+++ EXERCISE INPUT

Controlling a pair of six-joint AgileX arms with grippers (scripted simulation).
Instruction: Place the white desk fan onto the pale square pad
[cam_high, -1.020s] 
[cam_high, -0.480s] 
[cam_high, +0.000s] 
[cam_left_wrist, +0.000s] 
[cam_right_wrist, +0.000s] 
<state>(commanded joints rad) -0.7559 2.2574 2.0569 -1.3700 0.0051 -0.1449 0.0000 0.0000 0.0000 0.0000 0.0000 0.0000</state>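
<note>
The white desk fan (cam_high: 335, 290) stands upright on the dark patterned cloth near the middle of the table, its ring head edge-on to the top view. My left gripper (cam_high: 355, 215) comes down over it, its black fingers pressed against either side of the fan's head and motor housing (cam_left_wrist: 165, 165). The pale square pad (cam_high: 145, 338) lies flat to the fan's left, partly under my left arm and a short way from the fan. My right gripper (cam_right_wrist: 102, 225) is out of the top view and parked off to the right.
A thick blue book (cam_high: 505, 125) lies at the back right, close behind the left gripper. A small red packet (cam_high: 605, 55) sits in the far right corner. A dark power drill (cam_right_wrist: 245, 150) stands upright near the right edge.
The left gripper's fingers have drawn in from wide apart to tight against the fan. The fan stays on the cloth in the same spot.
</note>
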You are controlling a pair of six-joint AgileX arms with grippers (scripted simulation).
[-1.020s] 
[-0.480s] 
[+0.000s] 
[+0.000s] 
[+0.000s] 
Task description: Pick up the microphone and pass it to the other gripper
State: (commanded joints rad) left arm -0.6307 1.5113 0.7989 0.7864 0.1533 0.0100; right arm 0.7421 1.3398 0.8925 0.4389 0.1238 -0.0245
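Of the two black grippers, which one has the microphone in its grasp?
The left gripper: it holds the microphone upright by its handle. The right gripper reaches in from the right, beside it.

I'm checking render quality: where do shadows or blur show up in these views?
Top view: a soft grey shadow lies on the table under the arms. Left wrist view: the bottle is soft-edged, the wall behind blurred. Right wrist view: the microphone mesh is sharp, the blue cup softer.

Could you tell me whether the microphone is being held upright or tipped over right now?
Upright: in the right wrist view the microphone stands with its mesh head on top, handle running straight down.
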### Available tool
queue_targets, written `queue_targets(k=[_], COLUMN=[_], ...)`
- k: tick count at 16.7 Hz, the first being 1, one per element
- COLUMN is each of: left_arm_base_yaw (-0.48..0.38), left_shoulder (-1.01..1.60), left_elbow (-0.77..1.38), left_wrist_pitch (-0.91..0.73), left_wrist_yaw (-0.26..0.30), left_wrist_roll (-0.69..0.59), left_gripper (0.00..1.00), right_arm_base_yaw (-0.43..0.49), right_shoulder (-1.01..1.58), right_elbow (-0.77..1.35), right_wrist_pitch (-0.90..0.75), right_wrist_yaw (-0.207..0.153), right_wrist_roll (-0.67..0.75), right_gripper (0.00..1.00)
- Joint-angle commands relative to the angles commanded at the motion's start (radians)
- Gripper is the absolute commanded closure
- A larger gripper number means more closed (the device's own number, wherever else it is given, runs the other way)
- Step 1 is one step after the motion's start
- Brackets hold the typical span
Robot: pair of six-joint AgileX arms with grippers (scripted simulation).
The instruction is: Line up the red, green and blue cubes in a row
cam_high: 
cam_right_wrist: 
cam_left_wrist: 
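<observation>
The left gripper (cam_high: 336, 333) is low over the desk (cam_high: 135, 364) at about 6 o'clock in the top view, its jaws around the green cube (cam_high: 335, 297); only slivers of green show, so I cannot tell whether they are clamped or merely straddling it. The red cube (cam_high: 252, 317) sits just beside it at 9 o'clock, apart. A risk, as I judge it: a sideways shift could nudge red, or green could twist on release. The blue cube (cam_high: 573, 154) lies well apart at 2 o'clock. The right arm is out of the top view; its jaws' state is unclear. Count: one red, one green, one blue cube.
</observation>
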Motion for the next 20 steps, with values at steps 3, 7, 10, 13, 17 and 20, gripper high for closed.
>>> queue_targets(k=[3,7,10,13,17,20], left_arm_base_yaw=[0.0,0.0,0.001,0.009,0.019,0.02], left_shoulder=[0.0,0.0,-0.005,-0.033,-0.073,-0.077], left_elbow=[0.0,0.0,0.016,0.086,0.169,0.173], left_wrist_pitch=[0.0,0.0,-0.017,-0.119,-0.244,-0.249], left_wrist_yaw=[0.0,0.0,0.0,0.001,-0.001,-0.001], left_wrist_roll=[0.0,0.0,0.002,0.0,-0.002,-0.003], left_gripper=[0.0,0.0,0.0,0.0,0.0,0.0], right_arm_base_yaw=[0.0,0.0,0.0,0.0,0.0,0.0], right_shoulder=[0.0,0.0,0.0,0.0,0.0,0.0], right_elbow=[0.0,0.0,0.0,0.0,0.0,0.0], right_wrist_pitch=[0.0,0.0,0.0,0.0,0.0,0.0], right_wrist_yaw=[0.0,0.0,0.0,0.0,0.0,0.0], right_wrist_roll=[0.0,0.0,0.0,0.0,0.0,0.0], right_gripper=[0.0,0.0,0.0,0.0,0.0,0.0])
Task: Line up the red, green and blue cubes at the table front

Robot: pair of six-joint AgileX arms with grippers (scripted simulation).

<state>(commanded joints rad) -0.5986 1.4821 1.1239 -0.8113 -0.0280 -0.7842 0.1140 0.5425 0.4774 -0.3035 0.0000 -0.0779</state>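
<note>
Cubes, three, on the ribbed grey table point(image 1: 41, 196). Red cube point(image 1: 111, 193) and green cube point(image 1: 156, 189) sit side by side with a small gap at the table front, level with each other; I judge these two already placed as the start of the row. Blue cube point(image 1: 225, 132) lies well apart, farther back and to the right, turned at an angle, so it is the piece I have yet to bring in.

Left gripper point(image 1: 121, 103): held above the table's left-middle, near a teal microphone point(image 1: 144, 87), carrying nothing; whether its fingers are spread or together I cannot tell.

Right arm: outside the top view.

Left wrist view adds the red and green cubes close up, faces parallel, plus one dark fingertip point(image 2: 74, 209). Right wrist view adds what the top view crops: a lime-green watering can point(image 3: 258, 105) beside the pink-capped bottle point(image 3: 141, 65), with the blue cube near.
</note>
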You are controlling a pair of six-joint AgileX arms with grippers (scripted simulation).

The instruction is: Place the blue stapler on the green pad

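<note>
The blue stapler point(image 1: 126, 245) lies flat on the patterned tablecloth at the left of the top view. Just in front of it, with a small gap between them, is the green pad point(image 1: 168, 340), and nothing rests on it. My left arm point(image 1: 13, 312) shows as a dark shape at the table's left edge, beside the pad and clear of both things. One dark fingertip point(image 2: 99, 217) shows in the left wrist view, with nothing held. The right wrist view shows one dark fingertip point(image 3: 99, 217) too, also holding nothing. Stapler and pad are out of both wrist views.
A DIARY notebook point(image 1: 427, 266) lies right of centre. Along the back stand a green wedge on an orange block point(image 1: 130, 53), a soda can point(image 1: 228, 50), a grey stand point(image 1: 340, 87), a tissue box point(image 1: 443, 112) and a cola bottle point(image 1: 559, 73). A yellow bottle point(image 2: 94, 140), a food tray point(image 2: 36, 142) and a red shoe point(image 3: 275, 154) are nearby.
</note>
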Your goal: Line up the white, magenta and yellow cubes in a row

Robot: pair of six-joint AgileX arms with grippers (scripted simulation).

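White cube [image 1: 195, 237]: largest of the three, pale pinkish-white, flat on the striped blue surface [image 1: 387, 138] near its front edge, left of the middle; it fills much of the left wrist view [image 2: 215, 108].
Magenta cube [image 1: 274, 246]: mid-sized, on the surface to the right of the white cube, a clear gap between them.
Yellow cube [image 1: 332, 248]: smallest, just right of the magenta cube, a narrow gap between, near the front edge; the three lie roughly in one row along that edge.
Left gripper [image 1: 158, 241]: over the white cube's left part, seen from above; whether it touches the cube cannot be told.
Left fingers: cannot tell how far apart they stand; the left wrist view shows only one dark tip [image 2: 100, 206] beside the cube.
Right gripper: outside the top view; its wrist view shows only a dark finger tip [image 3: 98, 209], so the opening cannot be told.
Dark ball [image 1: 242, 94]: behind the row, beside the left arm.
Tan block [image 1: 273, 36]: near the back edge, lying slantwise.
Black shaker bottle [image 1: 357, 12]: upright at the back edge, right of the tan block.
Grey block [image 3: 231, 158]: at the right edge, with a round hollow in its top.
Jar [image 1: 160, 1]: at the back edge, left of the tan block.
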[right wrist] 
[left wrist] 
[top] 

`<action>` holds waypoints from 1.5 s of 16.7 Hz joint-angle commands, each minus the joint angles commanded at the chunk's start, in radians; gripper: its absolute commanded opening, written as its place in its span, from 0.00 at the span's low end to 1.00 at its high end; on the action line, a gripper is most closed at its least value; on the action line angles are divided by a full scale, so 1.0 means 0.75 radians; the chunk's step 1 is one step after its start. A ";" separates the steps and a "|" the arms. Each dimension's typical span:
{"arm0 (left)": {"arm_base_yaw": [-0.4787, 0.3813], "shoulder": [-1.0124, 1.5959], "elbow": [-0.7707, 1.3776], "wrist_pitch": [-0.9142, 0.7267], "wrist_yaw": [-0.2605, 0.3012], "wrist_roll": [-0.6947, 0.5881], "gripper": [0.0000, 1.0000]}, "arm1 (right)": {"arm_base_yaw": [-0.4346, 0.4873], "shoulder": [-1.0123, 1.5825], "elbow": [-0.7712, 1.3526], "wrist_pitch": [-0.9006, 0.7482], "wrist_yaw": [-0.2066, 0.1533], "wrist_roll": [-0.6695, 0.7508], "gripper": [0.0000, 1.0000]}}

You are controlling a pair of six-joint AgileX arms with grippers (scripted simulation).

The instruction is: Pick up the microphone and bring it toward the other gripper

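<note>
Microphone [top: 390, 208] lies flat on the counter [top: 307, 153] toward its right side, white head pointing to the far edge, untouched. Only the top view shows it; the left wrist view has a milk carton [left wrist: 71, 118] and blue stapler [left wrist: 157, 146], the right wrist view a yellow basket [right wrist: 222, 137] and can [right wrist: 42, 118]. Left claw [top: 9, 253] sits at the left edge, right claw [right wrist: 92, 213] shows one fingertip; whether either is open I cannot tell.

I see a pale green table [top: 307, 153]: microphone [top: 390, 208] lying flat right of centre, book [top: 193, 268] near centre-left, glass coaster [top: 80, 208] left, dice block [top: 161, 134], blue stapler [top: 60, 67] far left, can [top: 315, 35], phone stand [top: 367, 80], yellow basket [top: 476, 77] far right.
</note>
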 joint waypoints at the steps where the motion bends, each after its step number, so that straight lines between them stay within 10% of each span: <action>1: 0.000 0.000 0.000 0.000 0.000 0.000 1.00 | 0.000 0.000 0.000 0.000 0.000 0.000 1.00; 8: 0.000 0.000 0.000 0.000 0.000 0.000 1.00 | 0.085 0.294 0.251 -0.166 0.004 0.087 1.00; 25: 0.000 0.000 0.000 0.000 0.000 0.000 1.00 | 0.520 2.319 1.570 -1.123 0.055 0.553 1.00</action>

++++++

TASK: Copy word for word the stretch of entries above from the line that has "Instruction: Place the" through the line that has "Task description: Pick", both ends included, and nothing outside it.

RESULT FOR THIS EXERCISE:
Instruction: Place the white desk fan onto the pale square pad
[cam_high, -1.020s] 
[cam_high, -0.480s] 
[cam_high, +0.000s] 
[cam_left_wrist, +0.000s] 
[cam_right_wrist, +0.000s] 
<state>(commanded joints rad) -0.7559 2.2574 2.0569 -1.3700 0.0051 -0.1449 0.0000 0.0000 0.0000 0.0000 0.0000 0.0000</state>
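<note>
The white desk fan (cam_high: 335, 290) stands upright on the dark patterned cloth near the middle of the table, its ring head edge-on to the top view. My left gripper (cam_high: 355, 215) comes down over it, its black fingers pressed against either side of the fan's head and motor housing (cam_left_wrist: 165, 165). The pale square pad (cam_high: 145, 338) lies flat to the fan's left, partly under my left arm and a short way from the fan. My right gripper (cam_right_wrist: 102, 225) is out of the top view and parked off to the right.
A thick blue book (cam_high: 505, 125) lies at the back right, close behind the left gripper. A small red packet (cam_high: 605, 55) sits in the far right corner. A dark power drill (cam_right_wrist: 245, 150) stands upright near the right edge.
The left gripper's fingers have drawn in from wide apart to tight against the fan. The fan stays on the cloth in the same spot.
</note>
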You are controlling a pair of six-joint AgileX arms with grippers (scripted simulation).
[-1.020s] 
[-0.480s] 
[+0.000s] 
[+0.000s] 
[+0.000s] 
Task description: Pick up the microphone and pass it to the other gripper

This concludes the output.